Likewise, everyone knows some real jerks. They are unmistakable and reveal themselves fairly quickly. They talk loud. They seem to have a chip on their shoulder. They can’t stand to lose arguments, and are not above being rude and sarcastic. They force their opinions, methods and desires on everyone around them.
Aggressive VS Submissive
In fact, I have just described two of the three basic ways to approach all relationships. The “nice” person is Submissive. The “jerk” is Aggressive. The only approach I haven’t mentioned is the relationship style in the middle: Assertive.
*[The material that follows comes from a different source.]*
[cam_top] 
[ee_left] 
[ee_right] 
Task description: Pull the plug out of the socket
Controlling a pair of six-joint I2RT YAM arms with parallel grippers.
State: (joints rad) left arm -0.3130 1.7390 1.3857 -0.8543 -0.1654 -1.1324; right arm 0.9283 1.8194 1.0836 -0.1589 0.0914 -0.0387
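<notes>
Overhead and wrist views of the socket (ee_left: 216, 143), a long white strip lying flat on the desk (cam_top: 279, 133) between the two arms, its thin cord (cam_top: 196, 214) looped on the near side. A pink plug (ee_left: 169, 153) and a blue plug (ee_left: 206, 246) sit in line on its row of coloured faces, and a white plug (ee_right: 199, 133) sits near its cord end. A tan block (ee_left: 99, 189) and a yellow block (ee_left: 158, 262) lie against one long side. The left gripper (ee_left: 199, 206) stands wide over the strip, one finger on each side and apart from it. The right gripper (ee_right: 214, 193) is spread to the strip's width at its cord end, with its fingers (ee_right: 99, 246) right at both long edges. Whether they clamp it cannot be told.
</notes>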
If you are reading this, you could be thinking, “Of the two, I’d rather be aggressive…Aggressive people don’t get taken advantage of. Aggressive people get what they want.” In other words, bullying people seems to work.
True. But at a price.
The Illusion Of Control
People deal with aggressive behavior in a variety of ways, but none of them are conducive to the formation of close and trusting relationships. While you are busy getting what you want by demanding, belittling, and throwing your weight around, they people you dominate are settling silently into their coping modes: sabotage, lying, passive payback, hiding things from you, and forming pacts with others against you. In a moment of your vulnerability, at the first opportunity, they will throw you under the bus.
The “Back-End Costs”
Control freaks are inherently insecure. It is this insecurity that creates the need to control others. From the outside looking in, it looks like control of others means greater autonomy for the controller. In fact, the opposite is true. If, through my aggressiveness I create an environment where I call the shots, then I will always have to call the shots to stay in control. It takes my time and effort to oversee you, which develops into a sort of self-imposed servitude. It’s a paradox. Francis Bacon wrote, “It is a strange desire to seek power and lose liberty.”
Fear VS Respect
There is a big difference between fear and respect. Aggression can give the illusion of control of others through fear. As soon as the threat is gone, so is your control of others. Respect inspires others to meet your needs of their own volition.
Balance In The Middle
Aggressive people violate the rights of others, and while getting what they want, they aren’t respected
Submissive people violate their own rights, and while they may avoid conflict, neither are they respected.
Assertive people find solutions that preserve everyone’s rights while earning the respect of all.